While the Samsung Galaxy S5 focused more on design, connectivity, and fitness, the camera received a major update which allowed it to take 16MP photos, a feature particularly enhanced by the Galaxy S5's Full HD Super AMOLED display. Users saw an evolution in smartphone photography.

Users also an evolution in the phablet industry. For the very first time, the Galaxy Note series’ upgraded their screens to the revolutionary Quad HD Super AMOLED display, a standard that only started gaining traction now. With the Galaxy Note 4’s 5.7” screen, users were guaranteed image resolutions of up to 2K. At the time, 2K was a standard made popular only in TVs. The Galaxy Note 4 brought it to everyone’s pockets.

Samsung's current head honcho this year, the Samsung Galaxy S6 amplifies what makes Samsung a pack leader in today's tech industry. Samsung's current flagship sports the Quad HD Super AMOLED display, ramping up the resolution of smartphones to 2K proportions. The Samsung Galaxy S6 isn't just a device to watch movies from; it's an entire cinematic experience with the most true-to-life display in the market. To crunch in some numbers, the Quad HD Super AMOLED display churns out 577 pixels per inch, arguably one of the highest ratios available in smartphones today.

Then there’s the Galaxy S6's sibling, the Samsung Galaxy S6 Edge. More than just a crystal clear display, the Samsung Galaxy S6 Edge features one of the latest technologies of today, which is just starting to gain traction everywhere else: curved technology. The Samsung Galaxy S6 Edge gives users a different perspective in life, a way to see beyond the "now."

Being the innovators that they are, Samsung didn’t just stop with a bigger and better display. They saw a way to change the way we see screens, more than just its size. The Galaxy Note Edge showcased the biggest and best screen displays the tech industry could offer. With an improved S Pen, the stylus which went beyond what it means to be a stylus, the Galaxy Note Edge pushed the envelope of devices by featuring both a crystal clear 16:10 screen and the latest curved edge technology seen only in Samsung devices.

Last August 13 (New York Time), Samsung unpacked the Galaxy S6 Edge+ and the Galaxy Note 5, both with big 5.7” screens. With Quad HD Super AMOLED display optimized for this measurement, the new devices feature more true-to-life displays that will revolutionize the user’s viewing experience.

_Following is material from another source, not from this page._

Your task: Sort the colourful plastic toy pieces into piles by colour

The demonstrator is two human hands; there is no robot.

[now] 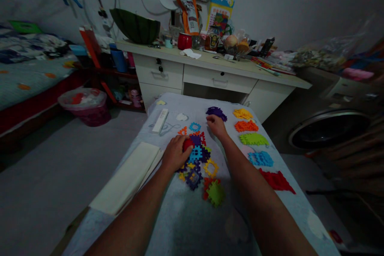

The Galaxy S6 Edge+ pushes the boundaries of curved technology, while the Galaxy Note 5 revolutionized how we use screens with a new and improved S Pen.

Samsung Galaxy Note 5

One has to ask what's next for Samsung as users are realizing that bigger is definitely better. Because Samsung continuously leads the wave of every tech trend with its innovations, it will be a treat to see how Samsung will push the boundaries even more.